Lepra atau kusta adalah suatu infeksi kronis yang
terutama merusak jaringan-jaringan saraf. Pembangkitnya Mycobacterium leprae ditemukan oleh dokter Norwegia Hansen (1873),
memiliki sifat-sifat yang mirip dengan basil TBC, yaitu sangat ulet karena
mengandung banyak lemak dan lilin yang sukar ditembusi obat, juga
pertumbuhannya lambat sekali setelah waktu inkubasi yang lama, lebih kurang satu
tahun.
Di
Indonesia terdapat kurang lebih 100.000 pasien lepra yang diobati di sejumlah
rumah sakit khusus (Leproseri) yang diawasi oleh Lembaga Kusta Departemen
Kesehatan.
Pencegahan
Tes Lepromin adalah suatu injeksi intrakutan dari suspensi
jaringan lepra dan digunakan untuk menetapkan apakah seseorang memiliki daya tangkis cukup
terhadap lepra bentuk – L. Hasil tes negatif berarti orang tersebut sangat peka
untuk infeksi dengan bentuk tersebut.
Pada
tahun 1965 telah dibuktikan di Uganda, bahwa vaksinasi BCG memberikan
perlindungan yang lumayan terhadap
infeksi dengan bentuk – L.
Pengobatan
Sejak
dahulu kala obat satu-satunya terhadap lepra adalah minyak kaulmogra,
yang efektif untuk meredakan gejala-gejalanya tanpa menyembuhkan penyakit.
Pada
tahun 1950 ditemukan dapson yang mampu menghentikan pertumbuhan basil lepra,
yang kemudian lama-kelamaan akan dimusnahkan oleh sistem tangkis tubuh sendiri.
Kemudian ditemukan leprostatika lain antara lain thiambutosin, klofazimin dan
rifampisin.
WHO
menganjurkan sebagai terapi pilihan pertama suatu kombinasi dari dapson dengan
rifampisin atau klofazimin selama sekurang-kurangnya 6 bulan. Kemudian disusul
dengan monoterapi dapson selama 5 – 7 tahun pada bentuk tuberkuloid, dan seumur
hidup pada bentuk – L dan borderline.
Efek samping
Yang
terpenting adalah reaksi lepra yaitu suatu reaksi alergi yang
diakibatkan oleh basil mati yang berjumlah besar di dalam jaringan-jaringan.

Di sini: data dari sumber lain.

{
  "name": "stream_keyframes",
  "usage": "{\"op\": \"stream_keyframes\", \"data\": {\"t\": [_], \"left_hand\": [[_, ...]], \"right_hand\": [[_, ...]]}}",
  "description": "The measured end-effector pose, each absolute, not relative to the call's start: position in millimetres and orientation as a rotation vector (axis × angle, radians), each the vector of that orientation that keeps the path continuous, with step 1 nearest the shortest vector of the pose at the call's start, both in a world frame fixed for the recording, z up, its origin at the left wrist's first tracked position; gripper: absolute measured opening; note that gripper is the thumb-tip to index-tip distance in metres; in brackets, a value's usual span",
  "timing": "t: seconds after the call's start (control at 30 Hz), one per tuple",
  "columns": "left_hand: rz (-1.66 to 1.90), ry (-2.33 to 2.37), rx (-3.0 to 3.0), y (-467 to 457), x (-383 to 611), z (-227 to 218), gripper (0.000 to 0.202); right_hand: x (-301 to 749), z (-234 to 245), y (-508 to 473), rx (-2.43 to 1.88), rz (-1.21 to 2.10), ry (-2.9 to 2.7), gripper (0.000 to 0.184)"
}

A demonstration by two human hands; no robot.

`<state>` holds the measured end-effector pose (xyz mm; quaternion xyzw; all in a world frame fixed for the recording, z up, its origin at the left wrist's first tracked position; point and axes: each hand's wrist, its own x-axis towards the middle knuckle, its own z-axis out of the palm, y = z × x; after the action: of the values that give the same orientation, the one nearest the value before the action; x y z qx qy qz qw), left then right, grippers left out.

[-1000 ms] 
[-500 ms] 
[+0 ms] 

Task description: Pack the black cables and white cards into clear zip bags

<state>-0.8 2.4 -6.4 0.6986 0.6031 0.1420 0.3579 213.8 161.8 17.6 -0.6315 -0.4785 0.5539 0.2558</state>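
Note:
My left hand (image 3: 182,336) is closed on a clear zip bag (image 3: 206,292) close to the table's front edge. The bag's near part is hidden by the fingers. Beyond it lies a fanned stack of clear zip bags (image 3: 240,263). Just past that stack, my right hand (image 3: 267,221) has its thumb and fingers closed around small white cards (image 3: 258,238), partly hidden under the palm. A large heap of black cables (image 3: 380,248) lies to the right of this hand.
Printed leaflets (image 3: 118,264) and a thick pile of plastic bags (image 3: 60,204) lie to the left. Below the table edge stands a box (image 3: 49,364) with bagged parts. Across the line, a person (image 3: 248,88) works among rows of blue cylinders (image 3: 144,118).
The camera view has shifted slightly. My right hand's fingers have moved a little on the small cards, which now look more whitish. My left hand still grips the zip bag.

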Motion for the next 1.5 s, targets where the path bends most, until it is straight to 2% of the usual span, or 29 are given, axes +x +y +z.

Gejala-gejala berupa demam tinggi, radang dan nyeri sendi, rasa lelah dan habis
tenaga, khusus pada bentuk – L terjadi benjol-benjol merah kebiruan. Semula
diduga bahwa reaksi-reaksi ini merupakan efek samping khusus dari dapson,
tetapi kemudian ternyata dapat juga ditimbulkan oleh leprostatika lainnya
kecuali klofazimin.
Untuk
mengatasi gejala-gejala ini, obat lepra sering dikombinasi dengan asetosal atau
sedativa, atau jika lebih hebat bisa diberikan zat supresif (penekan) seperti
kortikosteroid. Obat lepra tidak boleh dihentikan atau dikurangi dosisnya
berhubungan meningkatnya bahaya resistensi.